To further stretch those hamstrings, start in a standing position with both of your arms held out straight in front of you. Slowly walk forward, but instead of taking normal steps, kick your legs up as high as possible, reaching both hands towards your toe. Dynamic stretches that incorporate movement will warm up your muscles and get your heart rate up.
While standing on your right foot, grab your left foot with both hands and pull it behind you so that it touches your butt. Hold the stretch for about 5 seconds, then alternate legs. If you’re feeling unsteady, hold on to any stable surface with one hand. You can also add movement to this stretch by walking while alternating legs.
Hug your knees
After stretching your lower body, it’s time to move on to your hips. For this stretch, you can stand in one place or continue to walk. As you take each step, hug your knee to your chest with both of your arms for 5 seconds. Leaning back will offer a more intense stretch if needed.
Open the gate
Lift one leg up in a high-knee position. While keeping your hips square and your leg bent, move your leg from the front of your body to the side. Return to the floor and perform on the other leg. Begin walking forward while alternating legs. This stretch has a similar feel to the butterfly stretch (a groin stretch), but allows for more movement to warm up the entire body.

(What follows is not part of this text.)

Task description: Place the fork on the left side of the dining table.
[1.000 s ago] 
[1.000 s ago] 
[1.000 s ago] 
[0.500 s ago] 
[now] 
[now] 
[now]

Moving on to your arms, hold your arms straight out to your sides. Begin moving your arms in circles, increasing the size of the circles as you begin to feel looser. If you’re up for it, you can do a light jog while swinging your arms so that your body stays warm.
While standing in place, bring your arms out straight to your sides. Rotate your body from left to right, stretching the muscles in your back. You should feel looser in your upper body, ready to pump those arms during your outdoor walk or run!
For this stretch, you can either stand in one place or continue to walk at a slow pace while maintaining good posture. Begin moving your shoulders in a circular motion: up, then towards your back, then down and back towards the front of your body. After rotating your shoulders in this direction about 10 times, begin rotating them in the opposite direction: up, then towards the front of your body and back.